With summer festival season over one of the bands who were a major highlight of all the local festivals, Buffalo Huddleston, rounded off a week of gigs across the Channel Islands with a set supporting Joe Driscoll at The Fermain Tavern.
Their set started off in low-key form with frontman Mike Meinke on stage alone treating us to Peeping Through The Windows, an impressive tune that has long been one of his calling cards but, in the full band line up, rarely makes it into the set these days. Throughout the track Mike used a series of loops of acoustic guitar to build up the music, and foreshadow tonight’s headliner.
Following the technically impressive start the rest of the band joined Mike on stage and ran through a selection of their songs that have become well enough known to get people on the dancefloor and singing along from the start.
As ever, part of the way through the set, MC Jull-Z took to the stage with the band and it was here that this already hot set really took off. With Chillin’ the crowd were singing back every word and for the most part, this trend continued with at least all the choruses for the rest of the set.

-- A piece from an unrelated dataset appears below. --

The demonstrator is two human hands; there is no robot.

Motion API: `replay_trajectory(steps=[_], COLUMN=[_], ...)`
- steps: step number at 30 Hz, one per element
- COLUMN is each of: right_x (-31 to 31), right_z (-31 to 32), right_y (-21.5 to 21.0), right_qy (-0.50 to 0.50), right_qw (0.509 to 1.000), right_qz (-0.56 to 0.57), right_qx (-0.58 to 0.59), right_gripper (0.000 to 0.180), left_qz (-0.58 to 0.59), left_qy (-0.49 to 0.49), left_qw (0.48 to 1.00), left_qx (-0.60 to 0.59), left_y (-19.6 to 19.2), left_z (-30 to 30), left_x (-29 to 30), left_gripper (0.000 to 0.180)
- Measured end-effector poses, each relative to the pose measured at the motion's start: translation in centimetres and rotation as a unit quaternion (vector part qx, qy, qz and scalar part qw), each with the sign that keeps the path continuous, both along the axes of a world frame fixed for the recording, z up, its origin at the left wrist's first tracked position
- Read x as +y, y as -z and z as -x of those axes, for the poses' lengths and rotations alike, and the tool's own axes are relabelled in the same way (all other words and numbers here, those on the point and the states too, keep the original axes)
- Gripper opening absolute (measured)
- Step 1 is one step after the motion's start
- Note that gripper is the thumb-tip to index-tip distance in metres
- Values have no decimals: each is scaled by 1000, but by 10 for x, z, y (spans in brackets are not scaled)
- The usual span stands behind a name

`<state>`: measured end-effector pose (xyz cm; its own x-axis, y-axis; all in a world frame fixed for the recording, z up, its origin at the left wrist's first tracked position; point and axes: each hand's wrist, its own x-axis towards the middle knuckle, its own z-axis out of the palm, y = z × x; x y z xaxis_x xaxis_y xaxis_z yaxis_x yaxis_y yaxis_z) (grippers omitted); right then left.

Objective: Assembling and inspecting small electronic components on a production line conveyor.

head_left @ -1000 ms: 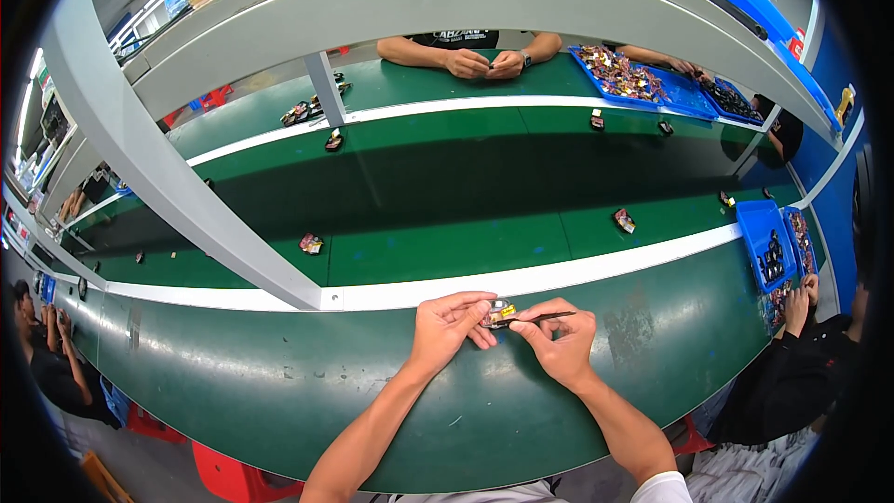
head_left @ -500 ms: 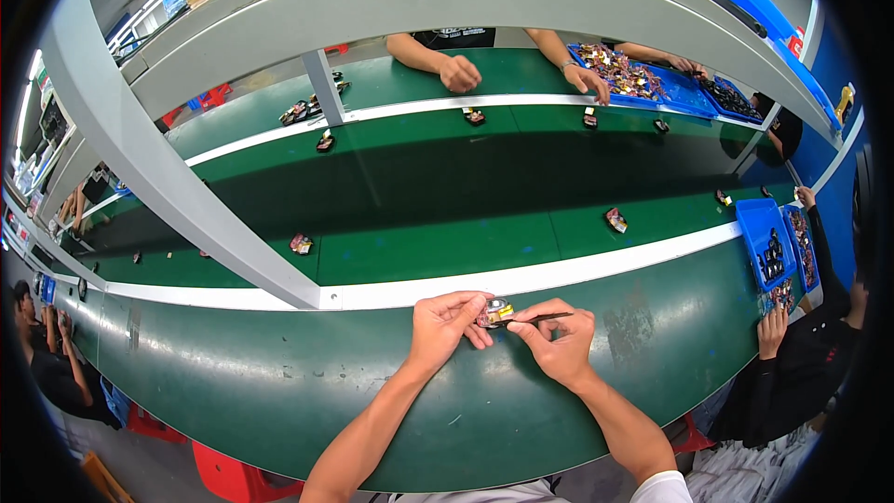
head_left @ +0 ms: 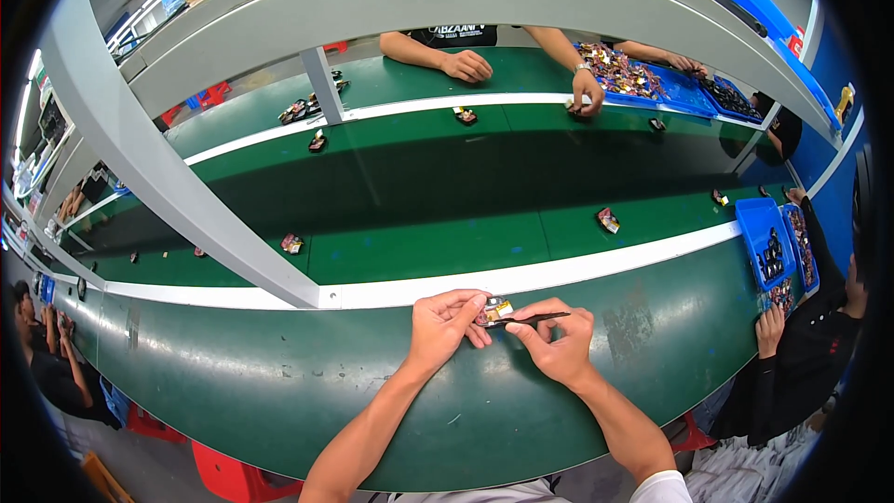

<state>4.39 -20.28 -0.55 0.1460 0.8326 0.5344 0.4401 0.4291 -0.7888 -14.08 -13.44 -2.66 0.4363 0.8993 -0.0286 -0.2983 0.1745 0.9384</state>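
My left hand is closed on a small electronic assembly, pinching its left side. The piece has a dark casing with yellow, red and silvery parts, and it is held just above the green bench. Between the thumb and fingers of my right hand is a slim black tool, apparently tweezers. Its tip reaches the lower right edge of the assembly. The fingers partly cover both the piece and the tool.
Beyond a white rail, a green conveyor belt carries several similar assemblies, one to the right. A grey post rises at left. Blue trays stand at right beside a co-worker. Across the belt, another person's hand touches a piece.
Pieces on the belt have shifted slightly left. The person opposite has lowered a hand onto one of them. My hands stay nearly in place, the assembly slightly turned.
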Motion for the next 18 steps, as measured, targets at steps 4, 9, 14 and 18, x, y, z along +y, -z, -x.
replay_trajectory(steps=[4, 9, 14, 18], right_x=[0, 4, 4, 4], right_z=[2, 3, 3, 6], right_y=[-4, -5, -4, -4], right_qy=[4, -27, -28, -28], right_qw=[1000, 995, 991, 991], right_qz=[-2, -65, -90, -89], right_qx=[-22, -68, -97, -91], right_gripper=[16, 15, 15, 16], left_qz=[1, 12, 9, -3], left_qy=[2, -6, -10, -17], left_qw=[1000, 1000, 1000, 999], left_qx=[3, 9, 18, 28], left_y=[1, -3, 3, 1], left_z=[0, 1, -3, 1], left_x=[1, 0, -1, -3], left_gripper=[25, 23, 22, 22])
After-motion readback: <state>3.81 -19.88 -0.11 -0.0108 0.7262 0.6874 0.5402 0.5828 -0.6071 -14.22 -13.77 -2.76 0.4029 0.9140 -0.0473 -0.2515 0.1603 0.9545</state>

With Jull-Z on stage, joining Mike as co-frontman, the dynamic changed allowing Mike more scope to focus on his guitar and vocals and relax into it, while the MC took on the banter with the audience, and things built to a big climax with an encore called for, and delivered.
Before that though, newer song Sunrise provided a highlight as it seemed to be stripped back at the start yet built to the same ‘hoe-down’ crescendo.
While Buffalo Huddleston played a very good set tonight, it was the crowd that really took it up to the next level as the response was on a par with those seen by few, save The Recks, in recent years.
Following that, visiting artist Joe Driscoll continued with the night’s big audience response as he took to the stage with a pair of mics, guitar, loop station and various other musical bits and bobs. Using all of these he built up each track combining beatboxing, percussion, bass affected & electric guitar and vocals.
Seeing this done live, as with Mike earlier, is always very impressive and Joe takes the process to a fairly extreme level and certainly this technique creates something that, in this situation, provides music that feels like more than the sum of its constituent parts.
Unfortunately, a bit like a card trick, once you know the process the novelty of how the tracks are made (even when done live and in the flesh) does start to wear off and, for me, the hip-hop and funk inflected sounds became somewhat repetitive and the performance/production side wasn’t enough to carry them through.
As is often the case in situations like these though, I seemed to be in a minority, as every song was greeted with loud applause and a lot of dancing and Joe had the audience packed onto the dancefloor at the Tav and engrossed for the full hour and a half he was stage, which takes some doing.
So, while I wasn’t really won over by the significantly hyped visitor, Joe Driscoll still played a very well delivered and received set that had the Fermain Tavern dancing to the bitter end, but, for me, Buffalo Huddleston were the highlight continuing their run of great form as they prepare for the release of their debut album next month.